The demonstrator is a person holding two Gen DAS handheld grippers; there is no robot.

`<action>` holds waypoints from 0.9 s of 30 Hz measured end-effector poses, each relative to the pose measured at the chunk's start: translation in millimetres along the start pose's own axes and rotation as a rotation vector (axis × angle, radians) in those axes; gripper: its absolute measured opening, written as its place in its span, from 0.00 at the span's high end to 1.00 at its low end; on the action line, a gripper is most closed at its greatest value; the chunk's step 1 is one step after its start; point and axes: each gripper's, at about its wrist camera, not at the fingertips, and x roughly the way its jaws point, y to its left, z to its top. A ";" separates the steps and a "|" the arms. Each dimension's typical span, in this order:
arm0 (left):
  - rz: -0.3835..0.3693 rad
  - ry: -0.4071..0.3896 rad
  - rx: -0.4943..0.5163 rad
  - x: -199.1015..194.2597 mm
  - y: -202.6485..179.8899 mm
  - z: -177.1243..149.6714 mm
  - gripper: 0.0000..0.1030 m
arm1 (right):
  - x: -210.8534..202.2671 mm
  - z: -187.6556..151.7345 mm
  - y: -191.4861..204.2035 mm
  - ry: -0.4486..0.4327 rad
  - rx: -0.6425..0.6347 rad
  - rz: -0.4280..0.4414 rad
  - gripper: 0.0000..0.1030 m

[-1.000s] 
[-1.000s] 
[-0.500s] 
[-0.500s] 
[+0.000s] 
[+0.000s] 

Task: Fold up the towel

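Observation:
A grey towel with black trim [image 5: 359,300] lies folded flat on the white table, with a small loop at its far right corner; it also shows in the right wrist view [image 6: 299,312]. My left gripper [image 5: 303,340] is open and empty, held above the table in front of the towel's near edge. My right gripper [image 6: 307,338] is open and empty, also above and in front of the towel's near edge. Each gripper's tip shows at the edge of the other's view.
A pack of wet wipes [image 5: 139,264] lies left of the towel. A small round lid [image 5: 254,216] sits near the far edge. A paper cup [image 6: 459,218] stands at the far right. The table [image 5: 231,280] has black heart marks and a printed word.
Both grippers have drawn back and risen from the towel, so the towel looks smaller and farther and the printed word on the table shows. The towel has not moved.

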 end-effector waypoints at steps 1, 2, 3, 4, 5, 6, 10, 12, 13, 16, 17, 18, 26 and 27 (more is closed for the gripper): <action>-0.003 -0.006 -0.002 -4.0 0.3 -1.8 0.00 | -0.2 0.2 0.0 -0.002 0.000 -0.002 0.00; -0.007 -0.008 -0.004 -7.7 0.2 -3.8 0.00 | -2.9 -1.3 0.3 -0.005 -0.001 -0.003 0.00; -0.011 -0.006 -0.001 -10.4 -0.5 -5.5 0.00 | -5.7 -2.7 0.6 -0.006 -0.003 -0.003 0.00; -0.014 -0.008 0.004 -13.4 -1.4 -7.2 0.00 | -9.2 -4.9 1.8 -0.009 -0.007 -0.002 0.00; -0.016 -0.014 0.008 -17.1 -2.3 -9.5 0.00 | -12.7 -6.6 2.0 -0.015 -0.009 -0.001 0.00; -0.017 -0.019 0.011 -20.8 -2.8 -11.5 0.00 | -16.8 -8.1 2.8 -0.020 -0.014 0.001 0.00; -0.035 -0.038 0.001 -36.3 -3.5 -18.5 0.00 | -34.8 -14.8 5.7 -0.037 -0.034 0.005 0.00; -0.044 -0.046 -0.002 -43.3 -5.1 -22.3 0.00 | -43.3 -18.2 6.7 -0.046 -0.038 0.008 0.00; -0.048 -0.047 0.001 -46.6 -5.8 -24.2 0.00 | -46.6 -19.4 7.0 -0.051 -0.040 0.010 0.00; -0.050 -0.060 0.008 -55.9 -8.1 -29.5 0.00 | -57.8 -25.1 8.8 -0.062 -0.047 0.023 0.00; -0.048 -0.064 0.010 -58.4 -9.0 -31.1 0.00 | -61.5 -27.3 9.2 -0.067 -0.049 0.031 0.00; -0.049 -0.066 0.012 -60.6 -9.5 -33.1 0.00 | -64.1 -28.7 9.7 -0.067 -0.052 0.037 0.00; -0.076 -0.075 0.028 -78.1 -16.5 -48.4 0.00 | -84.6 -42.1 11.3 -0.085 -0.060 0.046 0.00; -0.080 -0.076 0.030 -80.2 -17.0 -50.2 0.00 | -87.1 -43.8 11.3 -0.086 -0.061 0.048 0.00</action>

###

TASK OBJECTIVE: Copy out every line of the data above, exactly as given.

WORKED SOLUTION:
The demonstrator is a person holding two Gen DAS handheld grippers; there is no robot.

`<action>` holds waypoints from 0.9 s of 30 Hz measured end-effector poses, each relative to the pose measured at the chunk's start: translation in millimetres along the start pose's own axes and rotation as a rotation vector (axis × angle, radians) in those axes; gripper: its absolute measured opening, written as its place in its span, from 0.00 at the span's high end to 1.00 at its low end; on the action line, a gripper is most closed at its greatest value; the chunk's step 1 is one step after its start; point and axes: each gripper's, at about its wrist camera, not at the fingertips, and x roughly the way its jaws point, y to its left, z to its top. A ";" separates the steps and a "|" the arms. Each dimension's typical span, in this order:
arm0 (left):
  - rz: -0.3835..0.3693 rad
  - ry: -0.4071..0.3896 rad
  - rx: -0.4943..0.5163 rad
  - x: -199.1015..194.2597 mm
  - y: -202.6485..179.8899 mm
  - z: -177.1243..149.6714 mm
  - gripper: 0.0000..0.1030 m
arm1 (right):
  - x: -210.8534..202.2671 mm
  - z: -187.6556..151.7345 mm
  - y: -191.4861..204.2035 mm
  - ry: -0.4486..0.4327 rad
  - rx: -0.6425..0.6347 rad
  - rz: -0.4280..0.4414 rad
  - gripper: 0.0000..0.1030 m

[-1.000s] 
[-1.000s] 
[-0.500s] 
[-0.500s] 
[+0.000s] 
[+0.000s] 

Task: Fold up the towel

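Observation:
A grey towel with black trim [image 5: 359,300] lies folded flat on the white table, with a small loop at its far right corner; it also shows in the right wrist view [image 6: 299,312]. My left gripper [image 5: 303,340] is open and empty, held above the table in front of the towel's near edge. My right gripper [image 6: 307,338] is open and empty, also above and in front of the towel's near edge. Each gripper's tip shows at the edge of the other's view.
A pack of wet wipes [image 5: 139,264] lies left of the towel. A small round lid [image 5: 254,216] sits near the far edge. A paper cup [image 6: 459,218] stands at the far right. The table [image 5: 231,280] has black heart marks and a printed word.
Both grippers have drawn back and risen from the towel, so the towel looks smaller and farther and the printed word on the table shows. The towel has not moved.
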
 end-effector waypoints at steps 1, 2, 3, 4, 5, 6, 10, 12, 13, 16, 17, 18, 26 and 27 (more is closed for the gripper): <action>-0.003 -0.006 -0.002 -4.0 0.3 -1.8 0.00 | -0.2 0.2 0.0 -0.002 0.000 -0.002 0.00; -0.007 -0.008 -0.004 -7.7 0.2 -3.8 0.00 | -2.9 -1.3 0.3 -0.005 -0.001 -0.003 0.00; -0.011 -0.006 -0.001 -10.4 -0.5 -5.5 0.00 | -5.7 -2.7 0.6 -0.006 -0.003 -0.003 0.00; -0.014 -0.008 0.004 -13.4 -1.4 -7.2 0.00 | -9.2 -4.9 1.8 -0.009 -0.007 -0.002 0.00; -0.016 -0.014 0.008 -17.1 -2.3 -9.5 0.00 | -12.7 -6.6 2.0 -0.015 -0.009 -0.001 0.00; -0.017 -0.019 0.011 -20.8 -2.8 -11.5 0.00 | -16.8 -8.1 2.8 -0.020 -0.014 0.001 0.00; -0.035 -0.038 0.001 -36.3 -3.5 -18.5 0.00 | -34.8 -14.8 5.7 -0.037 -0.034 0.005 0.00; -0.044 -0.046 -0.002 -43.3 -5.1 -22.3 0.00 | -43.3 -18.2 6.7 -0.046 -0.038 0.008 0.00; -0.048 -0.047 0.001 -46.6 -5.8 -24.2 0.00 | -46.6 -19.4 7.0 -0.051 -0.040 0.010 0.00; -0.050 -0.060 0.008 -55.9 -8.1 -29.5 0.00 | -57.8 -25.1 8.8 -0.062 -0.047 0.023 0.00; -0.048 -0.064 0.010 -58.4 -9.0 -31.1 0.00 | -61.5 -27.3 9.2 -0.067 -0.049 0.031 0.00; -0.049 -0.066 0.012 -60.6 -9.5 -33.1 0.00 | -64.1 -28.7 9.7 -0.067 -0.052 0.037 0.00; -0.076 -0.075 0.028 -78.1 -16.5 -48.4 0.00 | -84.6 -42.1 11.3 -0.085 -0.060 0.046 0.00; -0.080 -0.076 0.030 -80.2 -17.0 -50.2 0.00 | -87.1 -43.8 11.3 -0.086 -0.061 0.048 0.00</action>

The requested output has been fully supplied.